Family of ray-finned fishes

The Mormyridae, sometimes called elephantfish (more properly freshwater elephantfish), are a family of weakly electric fish in the order Osteoglossiformes native to Africa. It is by far the largest family in the order, with around 200 species. Members of the family can be popular, if challenging, aquarium species. These fish have a large brain size and unusually high intelligence.

They are not to be confused with the marine and brackish-water callorhinchid elephantfish (family Callorhinchidae) of Southern Hemisphere oceans.

==Description and biology==

The elephantfish are a diverse family, with a wide range of different sizes and shapes. The smallest are just 5 cm in adult length, while the largest reach up to 1.5 m. They do, however, have a number of unique features in common. Firstly, their cerebellum is greatly enlarged, enabling them to interpret complex bio-electrical signals. Secondly, an auditory vesicle (a small bladder) is present inside the labyrinth of the left and right inner ears. This vesicle, together with a bag with an otolith (sacculum containing the otolith sagitta), itself communicating to the lagena (containing the otolith asteriscus), is in fact unique among vertebrates, completely independent of the other organs; it is neither connected to the labyrinth to which only one otolith bag (the utriculus containing the otolith lapillus) is attached, nor is it connected to the swim bladder (except in embryos) of which it has the same histological structure, nor is it therefore related to the pharynx.

Some species possess modifications of their mouthparts to facilitate electrolocating and feeding on small invertebrates buried in muddy substrates. The shape and structure of these leads to the popular name "elephant-nosed fish" for those species with particularly prominent mouth extensions. The extensions to the mouthparts usually consist of a fleshy elongation attached to the lower jaw. They are flexible, and equipped with touch, and possibly taste, sensors. The mouth is not protrusible, and the head (including the eyes), the dorsum, and belly are covered by a thin layer of skin that is perforated with small pores leading to electroreceptors.

The retina is called a "grouped retina", an eye structure seen in mormyrids and a few other fishes.
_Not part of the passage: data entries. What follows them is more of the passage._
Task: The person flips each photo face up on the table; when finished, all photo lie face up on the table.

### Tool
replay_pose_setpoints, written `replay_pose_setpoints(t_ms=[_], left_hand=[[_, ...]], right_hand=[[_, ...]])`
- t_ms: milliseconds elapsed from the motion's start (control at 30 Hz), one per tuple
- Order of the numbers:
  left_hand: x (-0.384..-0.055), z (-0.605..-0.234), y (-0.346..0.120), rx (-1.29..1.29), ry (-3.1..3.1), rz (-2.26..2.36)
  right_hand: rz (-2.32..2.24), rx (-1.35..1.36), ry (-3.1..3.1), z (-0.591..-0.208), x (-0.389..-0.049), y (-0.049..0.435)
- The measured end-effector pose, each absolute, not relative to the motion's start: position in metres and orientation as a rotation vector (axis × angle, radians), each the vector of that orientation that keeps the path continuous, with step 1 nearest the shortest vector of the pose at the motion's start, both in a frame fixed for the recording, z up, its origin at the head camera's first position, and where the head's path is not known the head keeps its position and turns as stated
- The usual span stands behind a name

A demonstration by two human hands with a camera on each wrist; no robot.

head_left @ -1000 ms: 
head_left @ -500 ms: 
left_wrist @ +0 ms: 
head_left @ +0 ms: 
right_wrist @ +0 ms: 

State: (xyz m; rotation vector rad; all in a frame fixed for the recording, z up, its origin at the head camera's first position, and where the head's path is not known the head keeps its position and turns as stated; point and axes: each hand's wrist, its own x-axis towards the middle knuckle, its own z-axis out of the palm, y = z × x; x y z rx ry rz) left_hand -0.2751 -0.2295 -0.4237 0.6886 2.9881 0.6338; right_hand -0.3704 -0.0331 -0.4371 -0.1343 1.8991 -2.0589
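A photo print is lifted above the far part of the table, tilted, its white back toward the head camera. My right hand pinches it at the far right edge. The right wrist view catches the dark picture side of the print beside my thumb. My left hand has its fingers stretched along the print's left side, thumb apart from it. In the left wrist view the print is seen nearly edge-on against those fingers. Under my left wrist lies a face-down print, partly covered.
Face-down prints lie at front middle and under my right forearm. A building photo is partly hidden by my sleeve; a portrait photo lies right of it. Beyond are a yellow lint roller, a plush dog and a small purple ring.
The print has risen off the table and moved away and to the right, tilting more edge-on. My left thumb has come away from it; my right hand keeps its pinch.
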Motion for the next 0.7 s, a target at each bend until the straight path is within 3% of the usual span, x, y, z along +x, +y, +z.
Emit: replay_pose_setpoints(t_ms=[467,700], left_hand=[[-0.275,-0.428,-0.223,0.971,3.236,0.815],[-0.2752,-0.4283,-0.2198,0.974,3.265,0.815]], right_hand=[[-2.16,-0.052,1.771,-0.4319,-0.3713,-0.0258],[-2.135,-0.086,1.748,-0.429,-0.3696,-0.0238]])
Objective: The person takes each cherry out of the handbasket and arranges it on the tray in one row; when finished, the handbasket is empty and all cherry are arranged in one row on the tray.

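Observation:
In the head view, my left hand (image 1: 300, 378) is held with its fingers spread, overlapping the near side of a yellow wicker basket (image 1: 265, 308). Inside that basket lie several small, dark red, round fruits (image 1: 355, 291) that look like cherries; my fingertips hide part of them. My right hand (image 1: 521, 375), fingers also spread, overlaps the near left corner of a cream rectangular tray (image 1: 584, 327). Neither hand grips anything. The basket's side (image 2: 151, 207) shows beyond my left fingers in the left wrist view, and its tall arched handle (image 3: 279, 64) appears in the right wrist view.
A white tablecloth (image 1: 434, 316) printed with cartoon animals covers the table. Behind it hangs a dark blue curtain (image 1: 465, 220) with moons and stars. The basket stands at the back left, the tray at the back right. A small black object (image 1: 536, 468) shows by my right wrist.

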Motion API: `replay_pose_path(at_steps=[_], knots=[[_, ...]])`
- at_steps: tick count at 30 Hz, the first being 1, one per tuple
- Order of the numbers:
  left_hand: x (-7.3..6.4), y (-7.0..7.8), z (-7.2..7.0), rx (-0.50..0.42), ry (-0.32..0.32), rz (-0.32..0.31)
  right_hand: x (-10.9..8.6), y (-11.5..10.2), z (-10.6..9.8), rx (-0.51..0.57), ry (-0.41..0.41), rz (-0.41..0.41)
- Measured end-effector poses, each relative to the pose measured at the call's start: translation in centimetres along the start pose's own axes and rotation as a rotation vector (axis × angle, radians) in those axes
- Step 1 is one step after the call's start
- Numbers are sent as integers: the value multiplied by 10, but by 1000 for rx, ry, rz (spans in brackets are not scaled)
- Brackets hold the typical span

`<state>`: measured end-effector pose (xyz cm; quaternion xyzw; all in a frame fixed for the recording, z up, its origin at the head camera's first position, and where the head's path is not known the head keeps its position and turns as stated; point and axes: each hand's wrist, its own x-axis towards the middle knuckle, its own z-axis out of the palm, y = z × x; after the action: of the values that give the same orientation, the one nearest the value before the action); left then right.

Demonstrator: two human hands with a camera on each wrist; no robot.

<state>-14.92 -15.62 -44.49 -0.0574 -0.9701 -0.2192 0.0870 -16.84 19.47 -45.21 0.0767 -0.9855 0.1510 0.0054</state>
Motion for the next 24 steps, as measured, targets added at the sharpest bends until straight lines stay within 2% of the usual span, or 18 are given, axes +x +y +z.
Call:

Instead of being smooth, their retina is composed of tiny cups, acting like parabolic mirrors. Because of the murky waters they inhabit, the cones in their eyes have adapted to see only red light. The cups are made of four layers of light-reflecting proteins, funneling red light to areas of cones, intensifying its brightness 10-fold, while the rods are hit by light from other wavelengths. Only a single gonad is present, located on the left side of their body. The Mormyridae and the closely related genus Gymnarchus are also unique in being the only vertebrates where the male sperm cell does not have a flagellum.

===Electric fields===

Mormyromast, a type of electroreceptor found only in mormyrid fishes

Elephantfish possess electric organs that generate weak electric fields, and electroreceptors (ampullae of Lorenzini, knollenorgans, and Mormyromasts) that detect small variations in these electric fields caused by the presence of prey or other objects of different conductivities. This allows them to sense their environment in turbid waters where vision is impaired by suspended matter.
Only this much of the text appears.